辺見庸『もの食う人びと』を読む   
 

        

     『もの食う人びと』(角川文庫)     『新装版 戦中派不戦日記』(講談社文庫)

 

 近頃やたらとノンフィクション、ルポルタージュの類いを読んでいる。山田風太郎『戦中派不戦日記』(講談社文庫)・『同日同刻―太平洋戦争開戦の一日と終戦の十五日』(ちくま文庫)や『瀬戸内寂聴・永田洋子往復書簡 愛と命の淵に』(福武文庫)、竹中労『完本美空ひばり』(ちくま文庫)、山本夏彦/久世光彦『昭和恋々―あのころ、こんな暮らしがあった』、橋本治『ぼくたちの近代史』(河出文庫)など、心に残るものも多かった。おそらく、体系なき平成~令和の世を生きるぼく自身の中に、自分が遭遇した時代の諸問題を振り返りながら、〈昭和という近代〉の原風景を確認したいという思いがあって、O爺をこうした作品に向かわせるのだろう。
 今回紹介する『もの食う人びと』は、「自動起床装置」(『文學界』文藝春秋、1991年5月号)で第105回芥川賞を受賞した辺見庸が、バングラデシュ、旧ユーゴ、ソマリア、チェルノブイリ、フィリピン、ミンダナオ島など、世界の飢餓地域を彷徨い、ともに食らい、語らいながら、本職であるジャーナリストの眼で捉えた世紀末の食事情に関するルポルタージュである。

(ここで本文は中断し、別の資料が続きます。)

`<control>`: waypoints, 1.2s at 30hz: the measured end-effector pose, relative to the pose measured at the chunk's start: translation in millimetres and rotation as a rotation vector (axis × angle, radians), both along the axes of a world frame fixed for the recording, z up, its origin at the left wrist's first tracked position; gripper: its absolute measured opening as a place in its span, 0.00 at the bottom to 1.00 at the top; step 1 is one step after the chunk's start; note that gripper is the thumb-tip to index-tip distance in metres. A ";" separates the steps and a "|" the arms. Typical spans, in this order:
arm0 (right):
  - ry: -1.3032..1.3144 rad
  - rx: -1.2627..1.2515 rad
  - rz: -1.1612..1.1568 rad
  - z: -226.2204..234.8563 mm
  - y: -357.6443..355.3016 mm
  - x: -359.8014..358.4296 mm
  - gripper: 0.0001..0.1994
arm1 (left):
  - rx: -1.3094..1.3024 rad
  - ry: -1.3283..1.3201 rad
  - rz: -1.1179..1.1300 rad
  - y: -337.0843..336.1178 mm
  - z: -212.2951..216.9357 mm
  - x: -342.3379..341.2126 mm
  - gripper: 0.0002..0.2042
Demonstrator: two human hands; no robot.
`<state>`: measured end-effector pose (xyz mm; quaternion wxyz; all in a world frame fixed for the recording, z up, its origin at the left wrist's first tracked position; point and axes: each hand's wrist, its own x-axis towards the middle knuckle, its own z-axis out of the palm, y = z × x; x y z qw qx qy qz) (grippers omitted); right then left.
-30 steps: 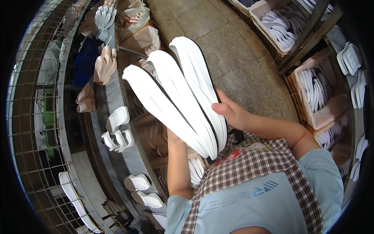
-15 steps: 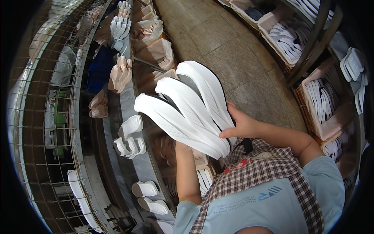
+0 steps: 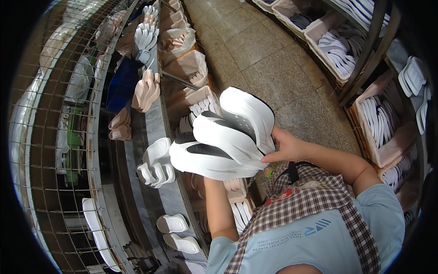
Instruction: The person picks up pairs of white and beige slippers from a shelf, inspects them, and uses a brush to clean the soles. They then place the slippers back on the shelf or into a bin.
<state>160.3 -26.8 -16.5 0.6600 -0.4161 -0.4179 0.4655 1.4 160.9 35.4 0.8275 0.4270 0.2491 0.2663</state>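
Three white moulded shoes [image 3: 228, 148] with dark grey insides are fanned out and overlapping in front of my chest. Their rounded far ends spread to the left and away from me. At their gathered right end, my right hand [image 3: 287, 145] grips them, with its thumb on the near side and its fingers behind. My left forearm [image 3: 219, 205] runs up beneath the nearest shoe, which covers my left hand and its fingers. Left of the stack, on the narrow grey shelf [image 3: 157, 123], lie other white shoes [image 3: 157, 160]; another white pair [image 3: 179, 233] sits closer to me.
Beige shoes [image 3: 146, 93] stand farther along that shelf, beside a wire mesh [image 3: 39, 155]. Lined baskets [image 3: 194, 66] of shoe parts line the shelf's right side. A tiled aisle [image 3: 278, 59] runs ahead. Across it are more baskets [image 3: 365, 128] of white parts and a dark metal post [image 3: 369, 45].
The shoes have been turned so that their openings and dark insides show more. Their left ends have moved nearer to me and to the right. My right hand keeps its grip.
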 end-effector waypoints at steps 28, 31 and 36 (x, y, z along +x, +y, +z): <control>0.422 -0.107 0.136 -32.5 11.4 5.2 0.26 | -0.261 -0.106 -0.093 -28.4 -49.8 -6.2 0.23; 0.317 -0.106 0.086 -20.5 12.5 -1.2 0.30 | -0.285 -0.134 -0.092 -29.0 -54.3 -5.8 0.23; 0.312 -0.041 -0.024 3.9 14.6 10.9 0.38 | -0.345 -0.224 -0.091 -36.0 -59.9 -8.6 0.23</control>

ダッカの残飯、バンコクで製造される日本向け猫用缶詰、ジュゴンの歯の粉末、ドイツの囚人食、旧ユーゴ難民向け援助食料、アドリア海のイワシ、コソボの修道院の精進料理。ソマリアPKO各国部隊の携帯食、ラクダの肉と乳、ウガンダはエイズの村のマトケ、ロシア海軍の給食、チェルノブイリの放射能汚染食品、択捉島の留置場のカーシャ……などなど。「長年の飽食に慣れ、わがまま放題で、忘れっぽく、気力に欠け、万事に無感動気味の、だらりぶら下がった、舌と胃袋」が、時に震えおびえ、時に喜んで受け入れた、食いものや飲みものは数知れない。中には、残留日本兵の人肉食や、韓国人元従軍慰安婦の苛烈な食と生にまつわる記憶という見えざる食いものも含まれている。そのどれもが奇食には違いないが、確かな事実は、どこにも〈もの食う人びと〉がいて、〈もの食う〉ことの十分な理由を持ち、どこにも食うことと食えないこととにかかわる数多くのドラマが存在するということだ。そうした人間ドラマの一端に触れながら、「食とは生と死に直結する、というごく当たり前の道理」や「食いものの恨み」なんていう日本ではもはや死語同然の言葉に潜む「人間本来の、切ない食の相克」に思い至ったとき、〈飽食〉大国日本の民であるぼくたちは、食うことをめぐるこの国の過去の記憶と未来の姿とを明確に思い描くことになる。
 もう30年以上前の作品ではあるが、〈飽食〉の時代が〈空腹〉と〈飢餓〉の時代に転ずることの必然を言い当てた、見事なルポルタージュであった。そして辺見の予見は、今や現実のものとなっている。〈空腹〉と〈飢餓〉の足音に身震いしながら、今のうちに食いだめをするか、この本を読んでみるか、それはあなたの判断に任せよう。

 書物の記憶〈04〉

 辺見庸『もの食う人びと』(角川文庫、1997年6月20日、初版は1994年共同通信

 社刊) 

       

    『もの食う人びと』(初版・共同通信社)     『ロッパの非食記』(ちくま文庫)

 

 人は今、何をどう食べているのか、どれほど食えないのか…。飽食の国に苛立ち、異境へと旅立った著者は、噛み、しゃぶる音に耳をそばだて、紛争と飢餓線上の風景に入り込み、ダッカの残飯からチェルノブイリの放射能汚染スープまで、食って、食って、食いまくる。人びととの苛烈な「食」の交わりなしには果たしえなかった、ルポルタージュの醍醐味とでも言うべきものを味わわせてくれる、「食」の黙示録だ。連載時から大反響をよんだ感動の本編に、書き下ろし独白とカラー写真を加えたのが、この文庫版。初版は1994年講談社ノンフィクション賞を受賞した。
 なお、作家や文学者が〈食〉をテーマに書いた文章をまとめた文庫はかなり多く出されている。檀一雄『わが百味神髄』(中公文庫BIBLIO)、吉田健一『旨いものはうまい』(グルメ文庫)、『もの食う話』(文春文庫)、杉浦明平『カワハギの肝』(光文社文庫)、嵐山光三郎『文人悪食』『文人暴食』(新潮文庫)など。特に面白いのは、古川緑波『ロッパの非食記』(復刊ちくま文庫)収録の「非食記」(昭和十九年の日記抄)、「食日記」(昭和三十三年の日記抄)。これらは、貴重な昭和史の資料としても興味深い。食物に対する飽くなき執着心を見事に描き出している。